For many of us, the first time we process that Parkinson’s 1) will progress, 2) can’t be cured (yet), and 3) it comes with some pretty nasty fighting partners that can mess us up is our first real experience with pain. That dark moment stinks something rotten. What's toughest is that it's the first of many trials.
However, we readjust because we see other people’s strength and we recognize our own. That’s what our battle is all about. We know more unpredictable pain is coming, so we get tough.
We ignore the pain as long as we can because life is precious, even in our dark nights of the soul.
Mental suffering
Going back for my second CAT scan, when I knew what aspiration pneumonia was, I wondered if not being able to swallow food was going to be my killer. I couldn’t go without eating. If I wasn’t swallowing correctly, I was in danger. That was a low feeling, but like many people in tougher situations than me, I did what I needed to do at the time. I rode out the healing process and the results that I didn’t have swallowing issues. Nevertheless, every time I think about if this will come back, it’s a seven again. That time in the tunnel would have been a nine.

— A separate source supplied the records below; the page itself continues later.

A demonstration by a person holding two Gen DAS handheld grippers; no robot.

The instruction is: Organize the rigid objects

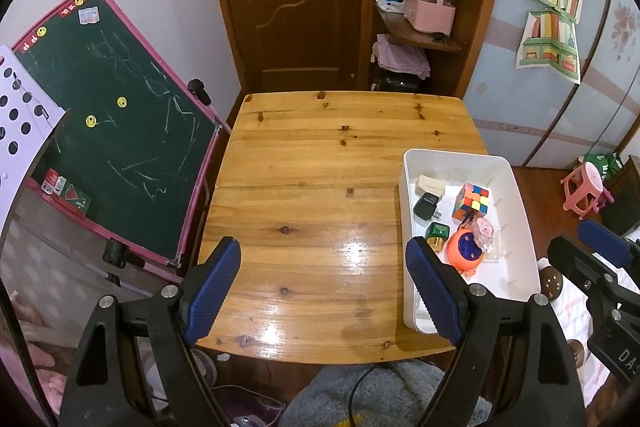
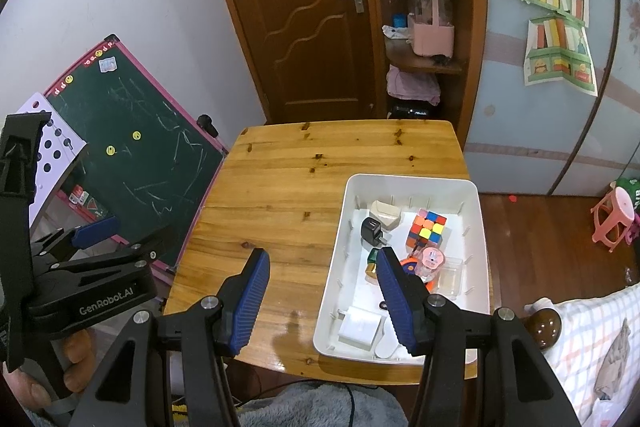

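While both grippers hover over wooden table (image 1: 304, 195), left gripper (image 1: 324, 291) jaws apart, empty, right gripper (image 2: 320, 301) jaws apart, empty, Rubik's cube (image 2: 426, 231), black charger (image 2: 372, 231) inside white bin (image 2: 478, 227)

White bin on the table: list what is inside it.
The white bin holds a puzzle cube, black charger, beige block, green bottle, orange toy and white box. The right claw partly covers some.

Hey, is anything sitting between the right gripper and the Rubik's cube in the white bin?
Partly. The right gripper hangs open at the bin's near left edge; the orange toy and pink item lie just before the Rubik's cube.
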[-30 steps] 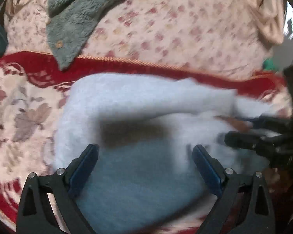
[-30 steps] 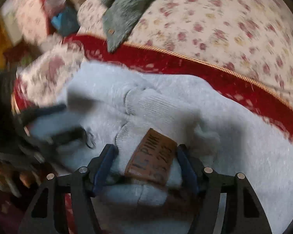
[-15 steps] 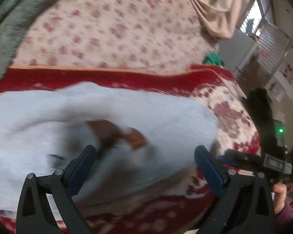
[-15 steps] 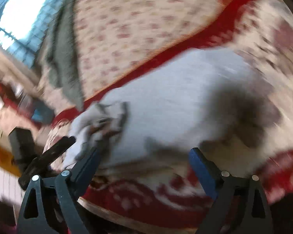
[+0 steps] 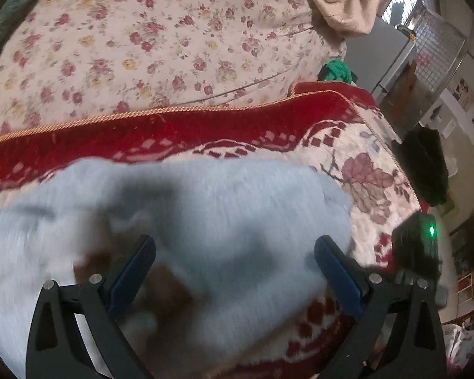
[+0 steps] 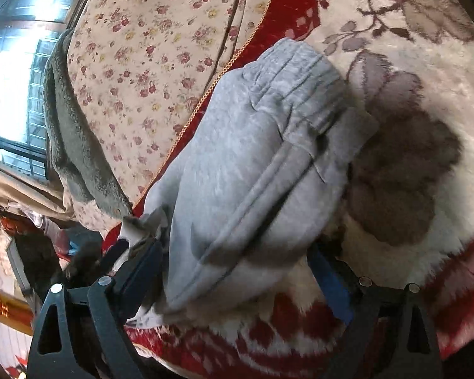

Sometimes, shaking the pain is just recognizing others have it worse and toughing it out. That's Dr. Seuss, too.
Nevertheless, sometimes we get trapped in a funk where a long string of sevens without end increases the pain. Like many of you, I've been there. It's horrible. That's why we have to celebrate each other's successes, no matter how big or small. We have to try to make tomorrow the best day ever (with ice cream at the end). There must be a hope for a cure or halt to the progress of this condition, but we can't be upset if it's not here yet. We have to live out loud, dream big, and smile wide, no matter what we can or can’t do. Living well is the best revenge. We can exercise, be around positive people, be inspired by quotes, or see beautiful scenery, but we need to be us as long as possible.
True pain
I know what a score of ten is, but I never experienced it. It’s the look on the face of someone who watches Parkinson’s end (a person who just watched her husband die, helpless to fight it). This moment of respect and solidarity is for her. I only wish someone could do something to stop any more fifty-three year marriages from ending that way.